The functionality to turn the fan on/off based on coolant temp (i.e. pinCLT input) is already available in the code i implemented Jun of last year. Refer to the auxiliaries code
Code: Select all
/*
Fan control
*/
void initialiseFan()
{
if(configPage4.fanInv == 1) {fanHIGH = LOW, fanLOW = HIGH; }
else {fanHIGH = HIGH, fanLOW = LOW;}
digitalWrite(pinFan, fanLOW);         //Initiallise program with the fan in the off state
}

void fanControl()
{
   if (currentStatus.coolant >= (configPage4.fanSP - CALIBRATION_TEMPERATURE_OFFSET)) { digitalWrite(pinFan,fanHIGH); }
   else if (currentStatus.coolant <= (configPage4.fanSP - configPage4.fanHyster)) { digitalWrite(pinFan, fanLOW); }
}
To my knowledge there isn't any PWM fan control as yet.

Regards
Mike
User avatar
By cx500tc
#6233
MoysieWRX wrote:
cx500tc wrote: Please put code in so that the user can control a cooling fan base on CLT temperatures.
The functionality to turn the fan on/off based on coolant temp (i.e. pinCLT input) is already available in the code i implemented Jun of last year. Refer to the auxiliaries code
Code: Select all
/*
Fan control
*/
void initialiseFan()
{
if(configPage4.fanInv == 1) {fanHIGH = LOW, fanLOW = HIGH; }
else {fanHIGH = HIGH, fanLOW = LOW;}
digitalWrite(pinFan, fanLOW);         //Initiallise program with the fan in the off state
}

void fanControl()
{
   if (currentStatus.coolant >= (configPage4.fanSP - CALIBRATION_TEMPERATURE_OFFSET)) { digitalWrite(pinFan,fanHIGH); }
   else if (currentStatus.coolant <= (configPage4.fanSP - configPage4.fanHyster)) { digitalWrite(pinFan, fanLOW); }
}
To my knowledge there isn't any PWM fan control as yet.

Regards
Mike
PWM control might go a ways to alleviate the issues I have with a hard fan on/off control by CLT sensor since the fan could respond proportionally to the coolant temp rather than simple on and off at X and at Y degree settings. The coolant could be "pre-cooled", dubious description obviously, for when the engine needs cooler coolant.

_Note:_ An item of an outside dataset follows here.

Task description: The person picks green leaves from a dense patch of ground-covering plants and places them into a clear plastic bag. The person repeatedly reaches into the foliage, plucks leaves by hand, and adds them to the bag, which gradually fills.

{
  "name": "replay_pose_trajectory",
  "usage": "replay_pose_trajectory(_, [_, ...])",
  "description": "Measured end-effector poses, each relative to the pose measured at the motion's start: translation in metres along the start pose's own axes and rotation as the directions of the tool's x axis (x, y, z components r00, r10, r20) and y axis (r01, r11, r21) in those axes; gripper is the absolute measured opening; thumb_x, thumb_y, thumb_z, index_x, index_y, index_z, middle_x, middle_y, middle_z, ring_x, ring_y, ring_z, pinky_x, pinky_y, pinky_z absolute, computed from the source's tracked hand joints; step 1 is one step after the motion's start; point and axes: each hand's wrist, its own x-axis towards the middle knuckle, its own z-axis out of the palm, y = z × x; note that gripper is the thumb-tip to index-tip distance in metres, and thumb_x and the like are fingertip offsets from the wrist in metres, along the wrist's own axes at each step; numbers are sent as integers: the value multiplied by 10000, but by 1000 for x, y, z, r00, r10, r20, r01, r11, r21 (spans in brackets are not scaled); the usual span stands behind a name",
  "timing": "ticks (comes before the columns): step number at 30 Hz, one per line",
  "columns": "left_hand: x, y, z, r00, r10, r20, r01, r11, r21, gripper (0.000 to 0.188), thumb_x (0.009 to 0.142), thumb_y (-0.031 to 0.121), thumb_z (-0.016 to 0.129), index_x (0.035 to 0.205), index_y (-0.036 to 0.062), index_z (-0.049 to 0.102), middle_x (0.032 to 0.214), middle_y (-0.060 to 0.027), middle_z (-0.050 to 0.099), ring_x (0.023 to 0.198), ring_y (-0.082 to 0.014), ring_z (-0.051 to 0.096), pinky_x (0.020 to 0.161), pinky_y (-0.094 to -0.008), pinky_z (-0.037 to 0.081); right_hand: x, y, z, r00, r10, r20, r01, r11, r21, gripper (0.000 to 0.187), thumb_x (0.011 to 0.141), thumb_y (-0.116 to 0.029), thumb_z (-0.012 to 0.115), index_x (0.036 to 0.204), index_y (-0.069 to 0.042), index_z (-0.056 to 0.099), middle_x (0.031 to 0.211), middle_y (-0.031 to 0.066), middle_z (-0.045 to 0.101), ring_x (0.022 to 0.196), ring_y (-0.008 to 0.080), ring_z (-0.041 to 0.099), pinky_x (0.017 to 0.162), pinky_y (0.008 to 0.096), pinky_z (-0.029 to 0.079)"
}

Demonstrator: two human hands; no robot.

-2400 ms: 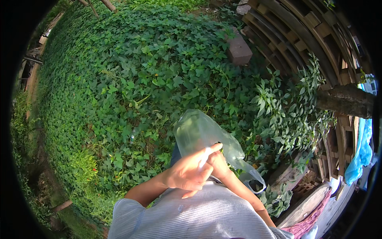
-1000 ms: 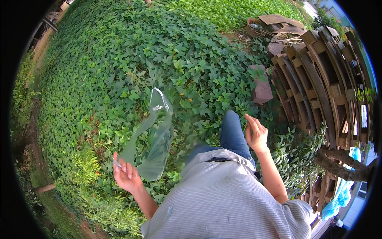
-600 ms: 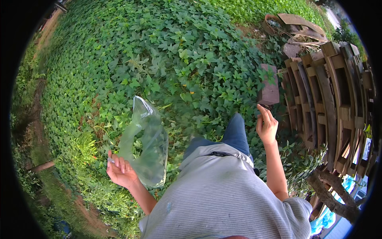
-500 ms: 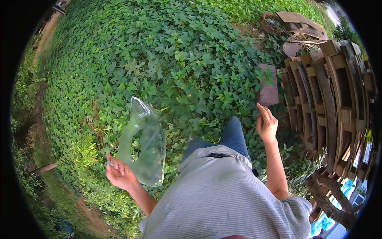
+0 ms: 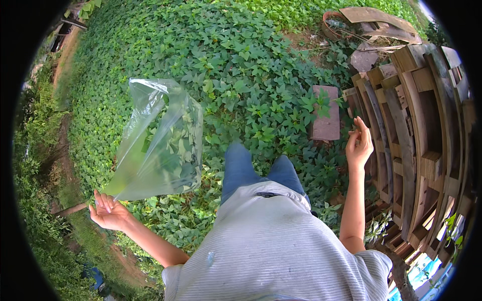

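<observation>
A clear plastic bag point(image 5: 163, 145) billows over the leaves at the left. Its lower corner narrows to my left hand point(image 5: 111, 213), whose bent fingers are closed on it. Leaves show through the thin film. Out at the right, my right hand point(image 5: 359, 146) is raised with loosely bent fingers and nothing visible in it. A reddish-brown block point(image 5: 326, 118), partly covered by leaves, lies just left of that hand.
Low leafy vines point(image 5: 241, 65) spread over the ground in front of me. Stacked wooden pallets point(image 5: 427, 135) rise close on the right. Beyond the block are a round pot point(image 5: 332, 25), loose boards point(image 5: 376, 16) and a grey stone point(image 5: 364, 57).
My left hand has swung out leftward, and the bag has opened wider and shifted left and farther away. My right hand has moved rightward, away from my body.
</observation>
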Motion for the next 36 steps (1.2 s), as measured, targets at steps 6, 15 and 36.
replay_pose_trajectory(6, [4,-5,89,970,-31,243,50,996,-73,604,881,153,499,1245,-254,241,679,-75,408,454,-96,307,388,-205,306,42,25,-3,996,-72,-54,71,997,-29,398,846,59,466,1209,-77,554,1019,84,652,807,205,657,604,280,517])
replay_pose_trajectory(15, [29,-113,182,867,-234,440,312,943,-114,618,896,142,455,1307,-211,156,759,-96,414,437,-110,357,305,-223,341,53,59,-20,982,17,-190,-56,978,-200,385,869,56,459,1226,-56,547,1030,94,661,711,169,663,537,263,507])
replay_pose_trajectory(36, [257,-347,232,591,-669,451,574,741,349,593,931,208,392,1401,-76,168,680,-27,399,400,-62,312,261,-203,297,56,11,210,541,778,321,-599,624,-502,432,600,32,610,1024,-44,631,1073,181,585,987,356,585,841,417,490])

"ON" and "OFF" thresholds could be the same, with the fan speed ramping up according to the temp.

Doing such would also soften the load on the electrical system, the heavy load a sudden fan start would present.
User avatar
By cx500tc
#6385
Did some tests Sir PSIG won't like the results of....

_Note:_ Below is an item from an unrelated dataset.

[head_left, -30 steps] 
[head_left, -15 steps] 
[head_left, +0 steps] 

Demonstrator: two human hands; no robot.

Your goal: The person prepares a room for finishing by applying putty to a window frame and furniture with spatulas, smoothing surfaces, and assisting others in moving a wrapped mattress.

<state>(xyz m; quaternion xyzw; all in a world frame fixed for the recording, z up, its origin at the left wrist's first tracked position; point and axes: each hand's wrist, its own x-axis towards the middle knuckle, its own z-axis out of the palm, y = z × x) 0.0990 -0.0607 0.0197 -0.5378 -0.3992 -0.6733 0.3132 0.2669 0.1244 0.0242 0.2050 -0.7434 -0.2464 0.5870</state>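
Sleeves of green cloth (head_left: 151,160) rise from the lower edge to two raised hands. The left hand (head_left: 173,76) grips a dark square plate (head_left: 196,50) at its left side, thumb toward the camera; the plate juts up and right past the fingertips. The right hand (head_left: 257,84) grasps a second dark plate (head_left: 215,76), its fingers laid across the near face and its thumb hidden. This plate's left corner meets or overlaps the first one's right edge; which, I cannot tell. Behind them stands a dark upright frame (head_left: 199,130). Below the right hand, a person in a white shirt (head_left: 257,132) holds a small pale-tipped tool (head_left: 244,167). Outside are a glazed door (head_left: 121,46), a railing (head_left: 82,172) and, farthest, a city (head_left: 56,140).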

With my Toyota 22RE, I removed the mechanical fan and mounted a Hayden electrical fan, the fan being sized to span across as much of the radiator as possible.

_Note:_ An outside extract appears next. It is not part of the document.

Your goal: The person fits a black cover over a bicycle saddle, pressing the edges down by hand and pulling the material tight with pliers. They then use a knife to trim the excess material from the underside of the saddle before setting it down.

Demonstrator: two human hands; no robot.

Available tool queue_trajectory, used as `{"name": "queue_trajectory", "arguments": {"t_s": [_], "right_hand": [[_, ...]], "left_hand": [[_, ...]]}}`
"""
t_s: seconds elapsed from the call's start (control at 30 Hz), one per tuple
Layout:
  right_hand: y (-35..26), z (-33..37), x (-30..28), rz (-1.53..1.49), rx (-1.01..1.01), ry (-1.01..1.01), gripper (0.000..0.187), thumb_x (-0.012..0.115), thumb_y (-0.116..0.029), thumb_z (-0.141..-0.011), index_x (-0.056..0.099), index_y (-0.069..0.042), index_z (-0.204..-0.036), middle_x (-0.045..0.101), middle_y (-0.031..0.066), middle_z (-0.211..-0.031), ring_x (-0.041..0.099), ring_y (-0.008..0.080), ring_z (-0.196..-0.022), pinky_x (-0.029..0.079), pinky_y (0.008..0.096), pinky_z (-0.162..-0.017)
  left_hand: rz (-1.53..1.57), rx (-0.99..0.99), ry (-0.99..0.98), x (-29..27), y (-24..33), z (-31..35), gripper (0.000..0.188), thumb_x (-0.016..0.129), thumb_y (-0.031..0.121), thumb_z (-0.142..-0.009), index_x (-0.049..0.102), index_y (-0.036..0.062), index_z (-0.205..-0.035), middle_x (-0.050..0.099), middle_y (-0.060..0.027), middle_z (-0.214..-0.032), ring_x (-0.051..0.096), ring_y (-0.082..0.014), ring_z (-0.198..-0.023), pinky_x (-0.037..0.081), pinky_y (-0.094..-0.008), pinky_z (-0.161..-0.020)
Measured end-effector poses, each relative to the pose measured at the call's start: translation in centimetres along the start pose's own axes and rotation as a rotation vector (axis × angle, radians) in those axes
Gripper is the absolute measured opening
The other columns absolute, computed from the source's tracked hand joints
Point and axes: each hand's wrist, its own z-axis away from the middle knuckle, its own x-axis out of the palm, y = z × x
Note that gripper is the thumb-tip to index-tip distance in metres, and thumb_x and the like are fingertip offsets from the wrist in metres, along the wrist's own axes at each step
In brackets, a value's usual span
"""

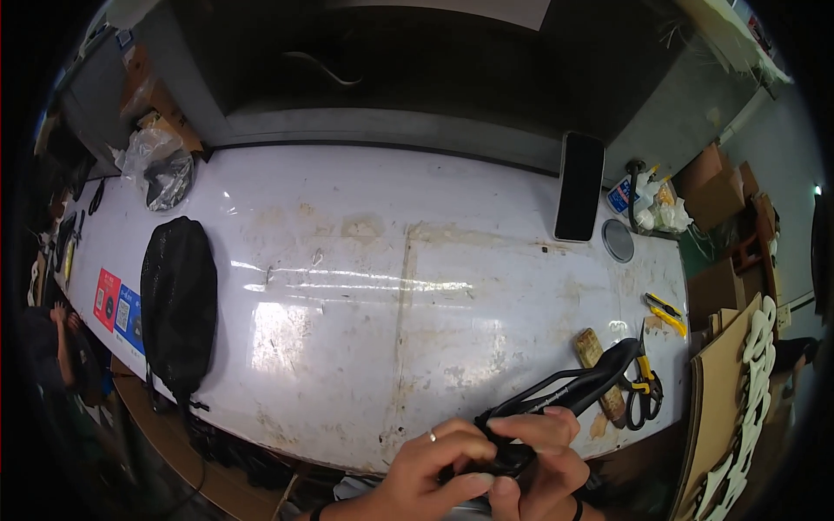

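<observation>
A black bicycle saddle [586, 384] lies slanted at the table's front right, its narrow nose pointing to the far right. A thin black rail runs along its side, and its near end is inside my hands. My left hand [434, 473], with a ring on one finger, is closed on that near end. Beside it, my right hand [547, 447] grips the same end with bent fingers. The fingertips meet over a dark part, whose details are hidden. Under the saddle's nose are a worn, brownish block [599, 369] and black-and-yellow scissors [645, 391].
A black drawstring bag [180, 295] lies at the left, partly over a red and blue printed sheet [117, 304]. At the back right are a dark-screened phone [580, 187], a round grey disc [618, 240] and a white bottle [643, 191]. Yellow cutters [665, 313] lie near the right edge.
</observation>
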Motion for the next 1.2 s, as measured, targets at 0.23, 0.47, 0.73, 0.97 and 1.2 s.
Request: {"name": "queue_trajectory", "arguments": {"t_s": [0.23, 0.47, 0.73, 0.97, 1.2], "right_hand": [[0.3, -0.5, 1.9, -0.007, -0.054, 0.138, 0.077, 0.069, -0.038, -0.108, 0.03, -0.004, -0.165, 0.063, 0.0371, -0.144, 0.067, 0.0306, -0.1, 0.046, 0.0451, -0.091], [-0.9, -0.4, 1.8, 0.1, -0.053, 0.118, 0.077, 0.073, -0.035, -0.105, 0.036, 0.004, -0.16, 0.068, 0.0313, -0.139, 0.069, 0.0299, -0.096, 0.048, 0.0433, -0.092], [-1.2, -0.2, -0.3, 0.089, 0.015, -0.077, 0.075, 0.077, -0.029, -0.1, 0.038, 0.007, -0.153, 0.071, 0.0299, -0.135, 0.072, 0.0312, -0.102, 0.046, 0.0416, -0.098], [-1.2, 0.5, 0.1, -0.028, -0.024, -0.008, 0.08, 0.067, -0.017, -0.105, 0.02, -0.009, -0.169, 0.069, 0.0325, -0.137, 0.072, 0.034, -0.106, 0.046, 0.0438, -0.099], [-1.3, 0.9, 1.7, 0.009, -0.057, 0.109, 0.074, 0.066, -0.018, -0.106, 0.023, -0.007, -0.164, 0.064, 0.0358, -0.14, 0.071, 0.0386, -0.113, 0.052, 0.0462, -0.095]], "left_hand": [[0.009, -0.04, -0.179, -1.5, 1.7, -2.3, 0.03, 0.079, 0.018, -0.102, 0.064, -0.0025, -0.087, 0.049, -0.0074, -0.077, 0.045, -0.0195, -0.067, 0.039, -0.0342, -0.064], [-0.051, 0.047, -0.121, -1.3, 1.6, -2.0, 0.026, 0.073, 0.005, -0.103, 0.067, -0.0022, -0.079, 0.057, -0.0075, -0.074, 0.05, -0.0168, -0.064, 0.041, -0.0353, -0.061], [0.056, -0.116, -0.212, -2.3, 1.0, -1.9, 0.023, 0.075, 0.008, -0.103, 0.07, -0.0031, -0.084, 0.061, -0.0072, -0.079, 0.054, -0.0162, -0.065, 0.043, -0.0349, -0.059], [0.007, -0.115, -0.147, -1.2, 0.0, 0.1, 0.023, 0.073, 0.009, -0.105, 0.07, -0.0029, -0.086, 0.061, -0.007, -0.08, 0.055, -0.0173, -0.067, 0.044, -0.0345, -0.061], [0.233, -0.216, -0.115, -1.6, 0.5, 0.1, 0.031, 0.07, 0.02, -0.108, 0.066, -0.0012, -0.086, 0.059, -0.0058, -0.077, 0.055, -0.0193, -0.07, 0.043, -0.0336, -0.065]]}}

Test condition: engine started "cold" and ran at idle with no load, and the vehicle remained stationary.

Test 1 used the temp switch the fan kit came with, mounted at the top of the radiator so it would respond to the air temp near the radiator inlet and dependent upon air flow.
Result: fan came on when the radiator was at about 210F, fan cycled as would be expected but the engine ran hot- about 220F according to the IR thermometer.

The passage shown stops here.